Flicking through a pile of back newspapers papers from the start of the year, it’s strange to think how far out many of those 2020 predictions will have been. 2020 as many of you will know is also the year of Beethoven, the 250th anniversary of his birth this December, an event that was to be celebrated throughout the year, across the world – not that anyone will be visiting a concert hall any time soon.
I listened to a podcast on Radio 3 last week. It was 90 minutes very well spent with Donald Macleod, the conductor Marin Alsop and the historian Simon Schama. No one at the time of its recording in early January could have foreseen how the world was going to withdraw. And yet, in what was a stroke of coincidence, they made a compelling case for this great composer as a man of the moment.
During the programme, “Why Beethoven?” they discussed how his deafness (pretty severe by his late twenties) forced him to retreat from society. Alsop wondered how isolated he must have felt and at the magnitude of having the one thing you valued more than anything else, being taken away from you. Not one of this august trio could think of a blind painter to match Beethoven’s stature.
“Can you imagine him not giving up?” asked Alsop, “ And somehow going inward”. Which he did by just buggering on. There are many of us currently trying to ‘be more Beethoven’.
Certainly, Stoicism, a six-pack for the mind is having its moment. Penguin reports that sales of Seneca’s Letters from a Stoic have rocketed 747% since March, while Marcus Aurelius’s Meditations are up by 356%. I contemplated reading Camus’s La Peste for all of five seconds (four of those seconds were actually spent puzzling as to why my copy, bought 25 years ago as part of my degree course looked so well-thumbed when I know it has never been read) and then I decided to go and look at flowers instead.
I use the term loosely here; rather, the flowery looking thing attached to the strawberry plant in my postage stamp sized garden. Coping mechanisms eh? The difficulty of life has thrown into relief the beauty of modest things, something that others have written about over the past few weeks. In a very dark world that bar of Pump Street chocolate or the blossom I pass on Clapham Common, fills my heart with inexplicable joy.
I think we are all at the stage – week six, week eight? – when who really knows about the bigger picture or what Boris will announce tomorrow, but goodness does that blossom not look beautiful. And putting health before business is all fine and dandy until you realise, as one friend pointed out, that there’s a huge synergy between the two.
The Stoics were chiefly concerned with not getting upset about things over which they had no control. There’s a lot to applaud here, as in, life is Shakespearean and that shit happens is a given, but how we deal with it is what counts.
Setbacks were not to be feared but to be embraced because they made us stronger, more emotionally resilient, valuable tools for enduring the unstable and challenging times in which we find ourselves.
Some Stoics went as far as to practice poverty (sleeping on the floor/not spending money) so as to prepare themselves for future setbacks (a very stoic activity). The slight sticking point with Stoicism is that whilst it is very rational, it encourages an approach to life that lacks instinctive empathy.

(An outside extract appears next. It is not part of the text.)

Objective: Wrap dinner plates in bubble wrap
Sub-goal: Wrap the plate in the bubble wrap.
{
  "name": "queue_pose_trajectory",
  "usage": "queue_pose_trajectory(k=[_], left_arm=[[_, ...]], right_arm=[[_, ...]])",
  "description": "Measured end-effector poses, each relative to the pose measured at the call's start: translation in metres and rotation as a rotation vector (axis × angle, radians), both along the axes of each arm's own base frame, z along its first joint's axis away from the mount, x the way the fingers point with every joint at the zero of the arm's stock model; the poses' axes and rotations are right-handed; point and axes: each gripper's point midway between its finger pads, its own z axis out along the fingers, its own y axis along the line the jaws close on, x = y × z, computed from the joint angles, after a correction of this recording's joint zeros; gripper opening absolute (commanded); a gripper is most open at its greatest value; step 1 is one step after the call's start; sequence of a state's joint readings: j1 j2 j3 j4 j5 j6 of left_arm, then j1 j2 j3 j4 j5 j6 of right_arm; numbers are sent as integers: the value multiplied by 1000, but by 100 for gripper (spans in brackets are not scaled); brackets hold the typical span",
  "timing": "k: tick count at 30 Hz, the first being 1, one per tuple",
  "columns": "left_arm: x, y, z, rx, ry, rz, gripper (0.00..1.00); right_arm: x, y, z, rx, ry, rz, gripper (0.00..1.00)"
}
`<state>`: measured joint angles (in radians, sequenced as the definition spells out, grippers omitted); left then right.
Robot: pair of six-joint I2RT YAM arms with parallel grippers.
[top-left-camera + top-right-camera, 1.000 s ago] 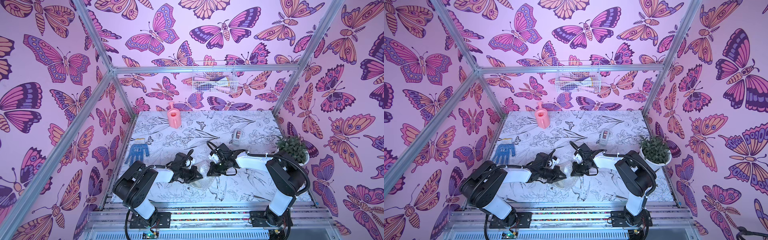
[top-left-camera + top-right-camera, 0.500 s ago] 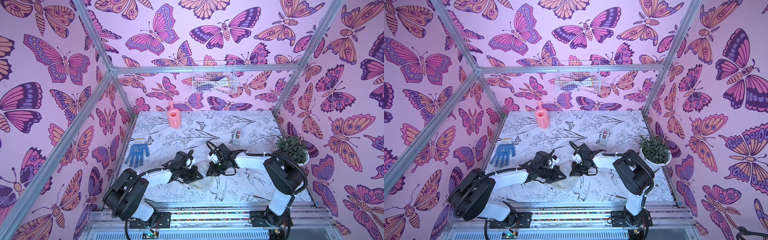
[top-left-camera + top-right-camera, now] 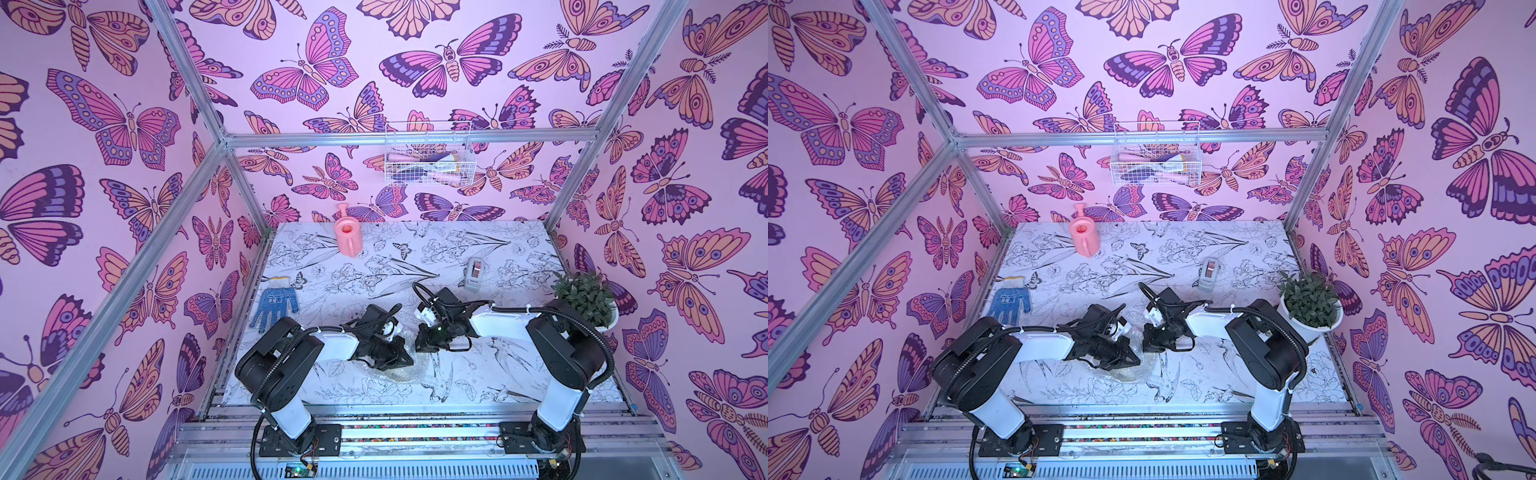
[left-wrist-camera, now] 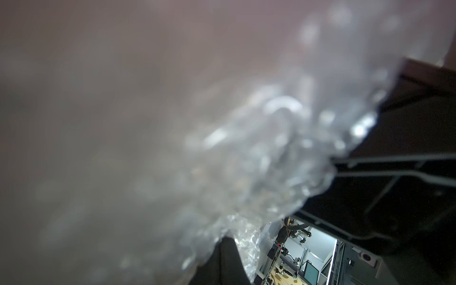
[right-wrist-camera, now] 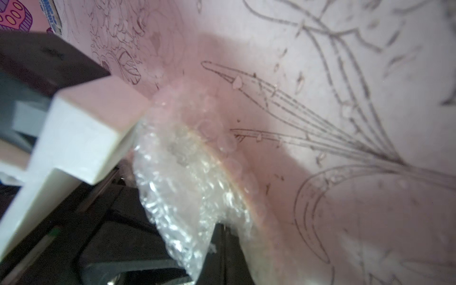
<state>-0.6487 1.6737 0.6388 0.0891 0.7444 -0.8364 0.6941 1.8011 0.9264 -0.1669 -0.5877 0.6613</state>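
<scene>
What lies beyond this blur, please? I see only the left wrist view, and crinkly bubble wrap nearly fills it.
Observer: In both top views the bubble wrap is a crumpled heap at the front centre of the table.
Operator: Is the plate inside it?
Observer: The right wrist view shows the curved rim of the plate through the wrap.
Operator: Where is the right gripper?
Observer: The right gripper is low at the heap's far edge, facing the left gripper. Both are shut.
</scene>
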Motion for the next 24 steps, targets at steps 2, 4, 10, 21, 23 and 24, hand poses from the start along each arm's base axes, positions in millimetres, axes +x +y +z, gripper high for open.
queue_pose_trajectory(k=[2,4,10,21,23,24], left_arm=[[-1,-2,0,-9,-7,-11,0],[-3,-4,0,-16,-11,-24,0],[-4,-6,0,-26,-16,-36,0],[-4,-6,0,-28,-20,-35,0],[-5,-6,0,-28,-22,-35,0],[-5,-5,0,-27,-24,-34,0]], right_arm=[[0,-5,3,-26,-13,-8,0],[-1,-14,7,-63,-26,-19,0],[3,-28,38,-80,-86,-65,0],[-9,11,21,57,17,-47,0],[-14,10,9,48,49,-45,0],[-15,10,6,48,58,-42,0]])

And frankly, a little kindness to oneself goes a long way right now. So I’m proposing my own golden mean, a middle ground which overlooks the fact I have the inability to focus on anything for more than 27 minutes (I know I’ve timed myself), but that I might want to feel as if I have achieved something at the end of each day.
It is being agile. A wise woman I met in Copenhagen this January told me at the start of each year that she thinks of a word and holds it in her thoughts. I chose agility and I am really going to need it this year.

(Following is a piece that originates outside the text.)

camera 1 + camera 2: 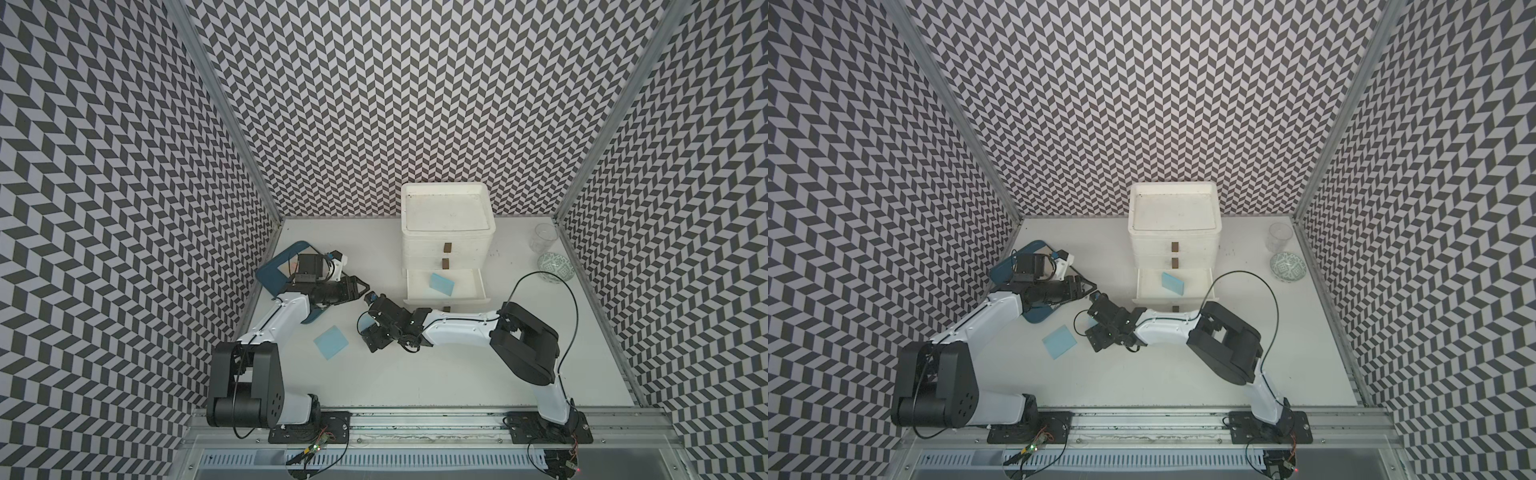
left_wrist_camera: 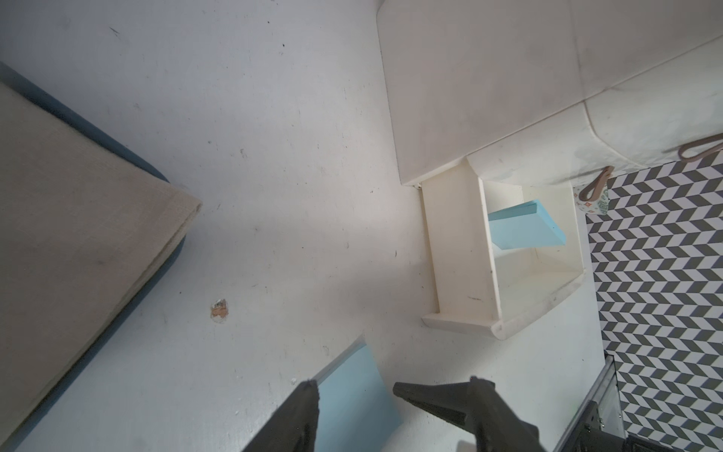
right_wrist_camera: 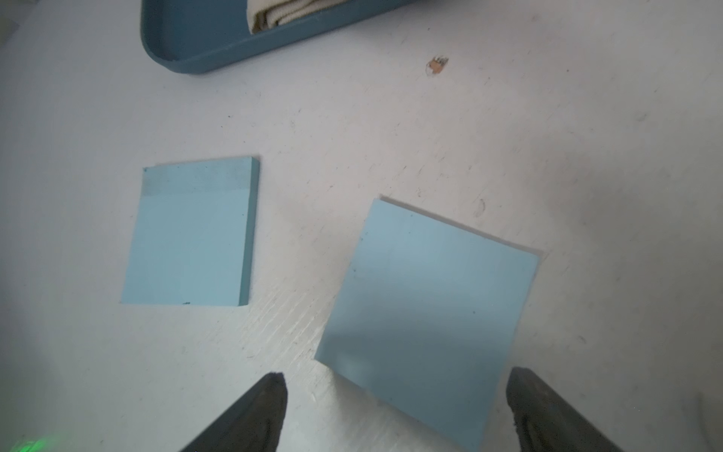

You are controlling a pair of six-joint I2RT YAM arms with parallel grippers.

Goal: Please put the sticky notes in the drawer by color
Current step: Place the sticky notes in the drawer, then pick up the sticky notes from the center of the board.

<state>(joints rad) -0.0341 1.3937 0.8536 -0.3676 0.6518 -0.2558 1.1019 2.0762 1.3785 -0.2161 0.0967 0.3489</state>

I love all that it stands for: it suggests a lightness, a going with the flow, yet it is a mindset that is strong, powerful, graceful and supple. It means being resilient when required both emotionally and physically, but also bending, recalibrating and being okay with things that go awry. It is admitting that imperfection is no bad thing, that it is in fact to be embraced. We need to try many, many things and pivot as necessary to find our own way to cope, how to work in a new, unfamiliar landscape, figure out how to be.
A few years ago, I interviewed a very talented American crystal glassware designer, called Deborah Ehrlich, whose exquisite work has been likened to designing ‘light and air’ (check her out on thegarnered.com). She told me that ‘being light – or agile – is about having a predisposition to being joyful, being light is a choice.

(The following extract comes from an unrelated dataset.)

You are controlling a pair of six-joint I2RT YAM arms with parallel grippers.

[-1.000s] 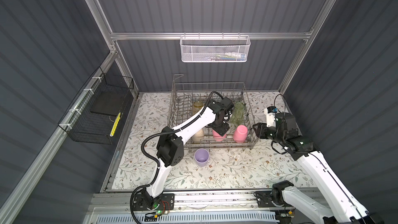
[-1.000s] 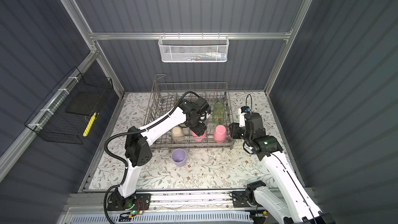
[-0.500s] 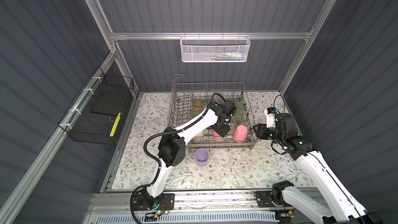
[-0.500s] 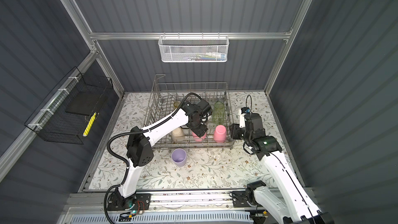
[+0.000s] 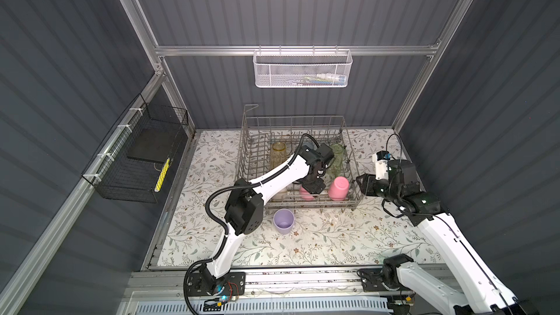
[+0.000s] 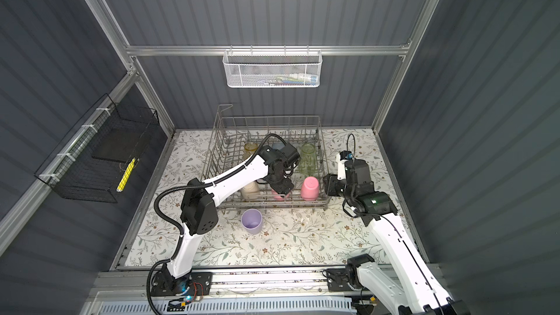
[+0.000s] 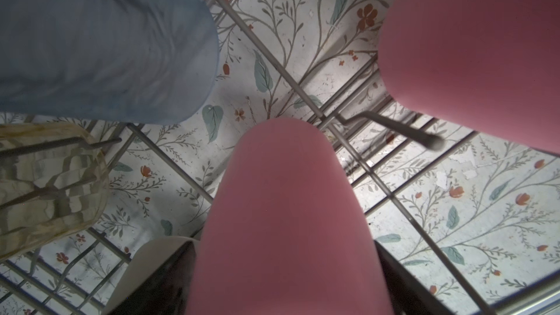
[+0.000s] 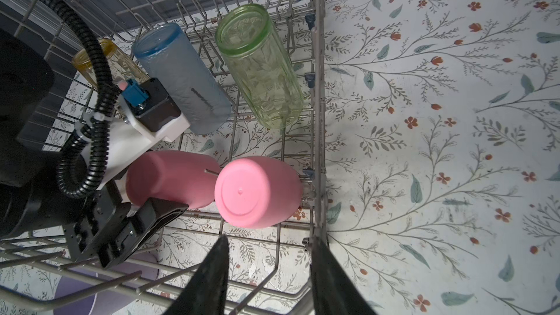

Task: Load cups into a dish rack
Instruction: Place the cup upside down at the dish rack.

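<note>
The grey wire dish rack (image 5: 291, 116) (image 6: 266, 116) holds amber (image 5: 278, 153), blue (image 8: 181, 80) and green (image 8: 260, 65) cups in its back row. A beige cup (image 6: 251, 190) and two pink cups stand in the front row. My left gripper (image 5: 313, 187) (image 7: 285, 243) reaches into the front row. It stands open, one finger on each side of the middle pink cup (image 7: 285, 207) (image 8: 169, 177), which rests tilted on the tines. The other pink cup (image 5: 338, 187) (image 8: 254, 192) stands upside down beside it. A lilac cup (image 5: 284, 222) stands upright on the mat before the rack. My right gripper (image 5: 362, 184) (image 8: 269, 239) hovers open and empty at the rack's front right corner.
A white mesh basket (image 5: 303, 68) hangs on the back wall and a black wire basket (image 5: 136, 159) on the left wall. The left arm and its black cable (image 8: 91, 86) cross over the rack's front left part. Floral mat (image 5: 333, 237) spreads in front of the rack.
The left wrist has shifted slightly over the rack's front row, staying at the middle pink cup. The right arm has not moved.
</note>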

As a fully signed up convert to acupuncture and the infinite wisdom of Traditional Chinese Medicine, I have tried to practice “Wu Wei” every day. It is a concept from the Tao Te Ching (a Chinese text from the 600 BC) that literally translates as the action of non-action. It is a sort of lightness/agility which means going about in a manner that does not involve struggle or excessive effort (although that isn’t to be confused with laziness). All too often we are pulled down a myriad of negative paths which are pretty soul sapping.
Adopt a Wu Wei approach or ‘go with the flow’ and my guess is that you will find yourself doing the right thing effortlessly without even trying. Going with the flow, even if it might not appear obvious at first, means things usually turn out for the best. And really at the moment, that’s all that anyone can hope for.